(Exercise directions)
From the listing below, copy only the lines from the line that contains "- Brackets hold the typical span" to the line that contains "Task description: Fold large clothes", counting those two lines as part of the copy.

%%

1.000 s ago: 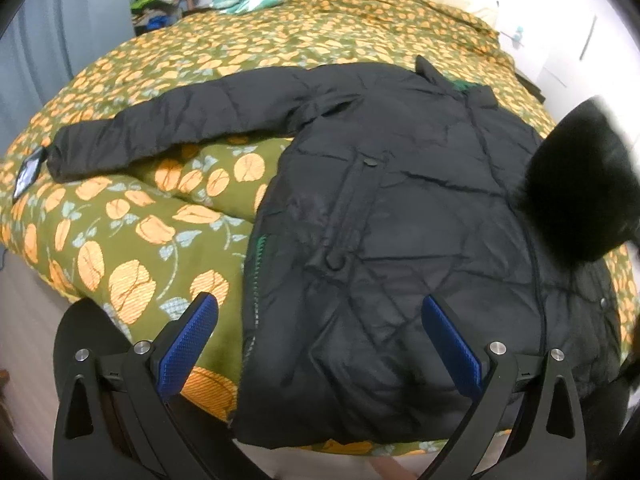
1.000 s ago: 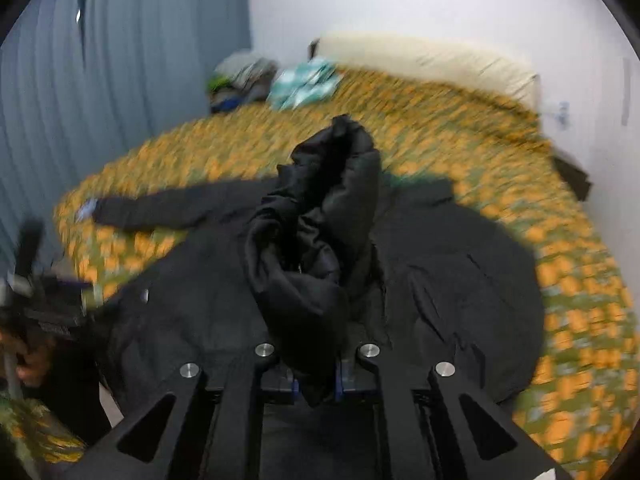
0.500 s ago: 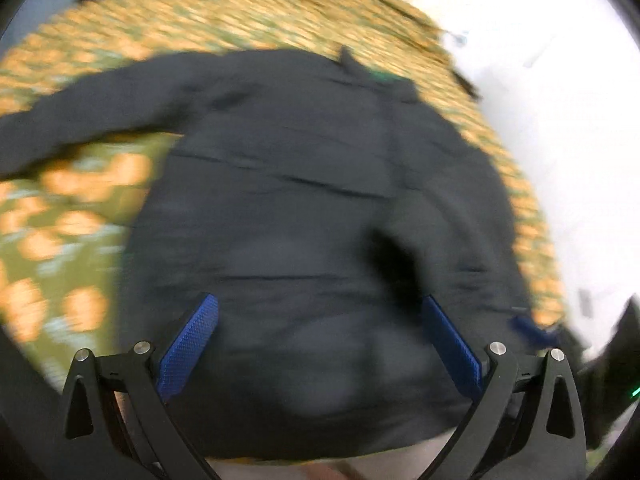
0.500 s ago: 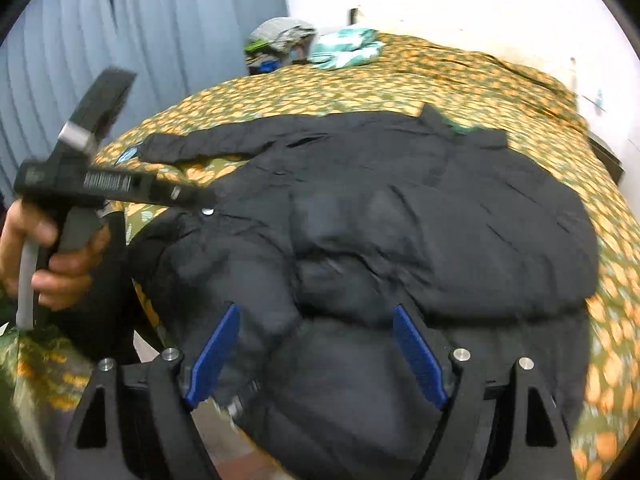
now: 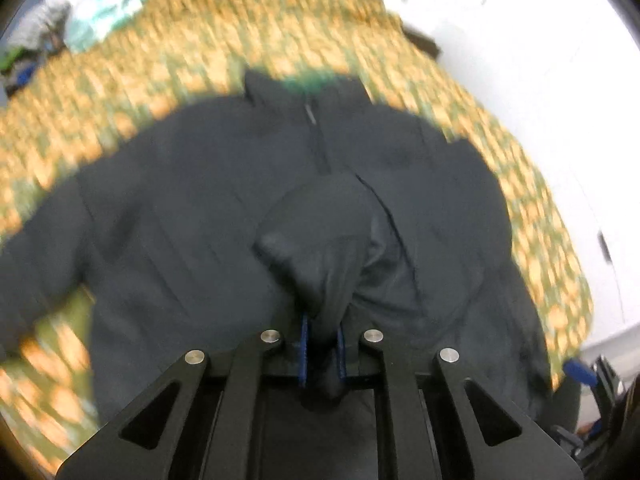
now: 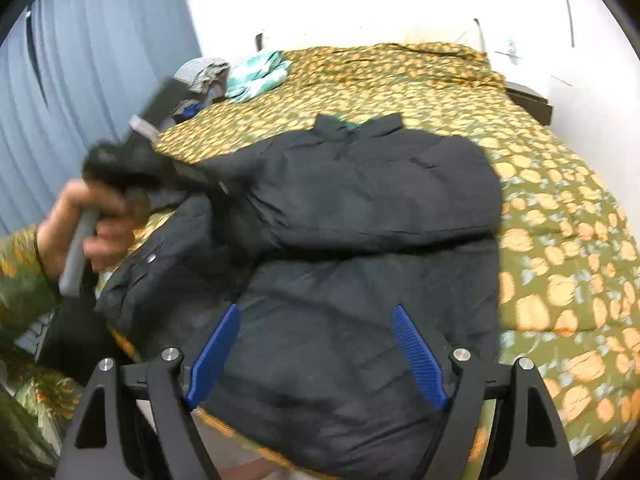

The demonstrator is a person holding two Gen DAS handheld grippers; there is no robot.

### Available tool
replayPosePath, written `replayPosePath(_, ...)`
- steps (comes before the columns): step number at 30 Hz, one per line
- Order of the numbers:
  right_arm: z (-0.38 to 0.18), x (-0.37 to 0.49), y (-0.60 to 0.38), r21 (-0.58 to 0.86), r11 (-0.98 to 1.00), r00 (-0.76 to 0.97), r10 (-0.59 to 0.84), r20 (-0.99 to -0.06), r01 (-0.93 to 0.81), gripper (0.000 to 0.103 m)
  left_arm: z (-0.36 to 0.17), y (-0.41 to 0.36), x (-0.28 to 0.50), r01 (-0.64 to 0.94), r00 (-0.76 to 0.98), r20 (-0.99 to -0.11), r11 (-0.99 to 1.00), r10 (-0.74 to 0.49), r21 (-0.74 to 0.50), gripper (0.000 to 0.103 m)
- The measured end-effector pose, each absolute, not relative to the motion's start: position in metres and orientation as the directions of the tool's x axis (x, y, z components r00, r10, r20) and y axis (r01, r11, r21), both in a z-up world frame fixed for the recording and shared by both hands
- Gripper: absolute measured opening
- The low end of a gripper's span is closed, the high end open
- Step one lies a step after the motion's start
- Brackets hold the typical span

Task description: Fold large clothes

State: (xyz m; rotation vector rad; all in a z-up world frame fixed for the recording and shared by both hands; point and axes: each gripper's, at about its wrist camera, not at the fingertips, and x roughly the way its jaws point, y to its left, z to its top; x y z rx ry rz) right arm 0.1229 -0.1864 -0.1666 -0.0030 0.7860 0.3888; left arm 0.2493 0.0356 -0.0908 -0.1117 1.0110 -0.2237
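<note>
A large black padded jacket lies on the orange-and-green bedspread, collar toward the far side. Its right sleeve is folded across the chest. In the left wrist view the jacket is blurred. My left gripper is shut on a bunch of the jacket's black fabric, which is raised above the body. The left gripper also shows in the right wrist view, blurred, over the jacket's left side. My right gripper is open and empty above the jacket's lower hem.
A pile of clothes and a green-and-white cloth lie at the bed's far left corner. Grey curtains hang on the left. A white wall stands behind the bed. A dark nightstand is at the far right.
My right gripper let go of the sleeve, which now lies folded across the chest, and it opened. My left gripper swung right over the jacket and shut on a bunch of its fabric.
</note>
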Motion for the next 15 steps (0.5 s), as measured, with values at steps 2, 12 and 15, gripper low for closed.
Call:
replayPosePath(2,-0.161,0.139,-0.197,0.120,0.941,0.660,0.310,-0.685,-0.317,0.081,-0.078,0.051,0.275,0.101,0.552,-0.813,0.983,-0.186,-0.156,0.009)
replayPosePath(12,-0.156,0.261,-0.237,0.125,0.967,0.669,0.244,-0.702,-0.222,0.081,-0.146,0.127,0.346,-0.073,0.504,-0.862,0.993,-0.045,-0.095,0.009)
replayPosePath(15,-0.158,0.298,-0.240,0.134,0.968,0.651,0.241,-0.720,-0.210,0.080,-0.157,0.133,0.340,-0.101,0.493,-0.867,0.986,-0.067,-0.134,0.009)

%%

(Reply)
- Brackets hold the typical span

Task description: Fold large clothes

Nothing else belongs in the answer.